>>>
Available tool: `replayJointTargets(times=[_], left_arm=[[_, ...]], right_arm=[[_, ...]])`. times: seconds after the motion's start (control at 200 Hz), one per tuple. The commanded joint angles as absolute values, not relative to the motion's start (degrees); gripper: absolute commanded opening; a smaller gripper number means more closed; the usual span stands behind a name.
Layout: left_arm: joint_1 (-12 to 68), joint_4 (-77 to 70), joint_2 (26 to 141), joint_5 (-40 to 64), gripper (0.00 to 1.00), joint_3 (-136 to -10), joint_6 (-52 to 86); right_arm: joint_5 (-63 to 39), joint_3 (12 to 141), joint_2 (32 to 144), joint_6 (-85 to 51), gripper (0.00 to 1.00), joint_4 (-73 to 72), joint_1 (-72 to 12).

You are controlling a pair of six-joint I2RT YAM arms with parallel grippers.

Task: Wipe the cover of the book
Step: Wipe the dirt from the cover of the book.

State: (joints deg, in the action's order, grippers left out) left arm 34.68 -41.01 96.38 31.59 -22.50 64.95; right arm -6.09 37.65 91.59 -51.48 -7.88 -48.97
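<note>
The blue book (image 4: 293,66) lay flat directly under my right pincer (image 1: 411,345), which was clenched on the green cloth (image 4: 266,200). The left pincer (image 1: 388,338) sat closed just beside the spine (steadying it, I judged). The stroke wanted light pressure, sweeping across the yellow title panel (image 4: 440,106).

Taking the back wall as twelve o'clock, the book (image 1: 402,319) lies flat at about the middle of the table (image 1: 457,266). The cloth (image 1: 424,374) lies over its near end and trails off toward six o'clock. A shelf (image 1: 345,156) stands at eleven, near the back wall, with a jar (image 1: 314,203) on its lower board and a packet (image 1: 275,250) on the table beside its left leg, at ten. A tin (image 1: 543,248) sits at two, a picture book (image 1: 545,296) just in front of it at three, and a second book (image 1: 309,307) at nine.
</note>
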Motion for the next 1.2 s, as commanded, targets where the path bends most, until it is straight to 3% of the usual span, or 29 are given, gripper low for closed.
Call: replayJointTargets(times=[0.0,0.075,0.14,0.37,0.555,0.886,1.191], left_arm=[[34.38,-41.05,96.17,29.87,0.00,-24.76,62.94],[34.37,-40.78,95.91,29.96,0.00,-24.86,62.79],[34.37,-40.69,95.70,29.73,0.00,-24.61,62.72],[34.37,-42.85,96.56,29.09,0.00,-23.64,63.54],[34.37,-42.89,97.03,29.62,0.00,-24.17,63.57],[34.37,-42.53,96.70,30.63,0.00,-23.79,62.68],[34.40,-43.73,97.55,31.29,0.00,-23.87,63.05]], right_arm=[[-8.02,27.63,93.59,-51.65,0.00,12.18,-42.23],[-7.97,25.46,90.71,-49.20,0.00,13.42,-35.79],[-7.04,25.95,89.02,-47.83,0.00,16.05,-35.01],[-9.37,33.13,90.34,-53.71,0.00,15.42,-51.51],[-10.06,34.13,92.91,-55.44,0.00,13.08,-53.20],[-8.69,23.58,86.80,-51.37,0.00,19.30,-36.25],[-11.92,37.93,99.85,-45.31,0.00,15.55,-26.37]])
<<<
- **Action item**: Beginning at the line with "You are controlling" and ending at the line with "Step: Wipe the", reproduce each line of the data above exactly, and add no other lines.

- **Exercise solution**:
You are controlling a pair of six-joint I2RT YAM arms with parallel grippers.

Task: Wipe the cover of the book
Step: Wipe the dirt from the cover of the book.

That concludes the answer to this exercise.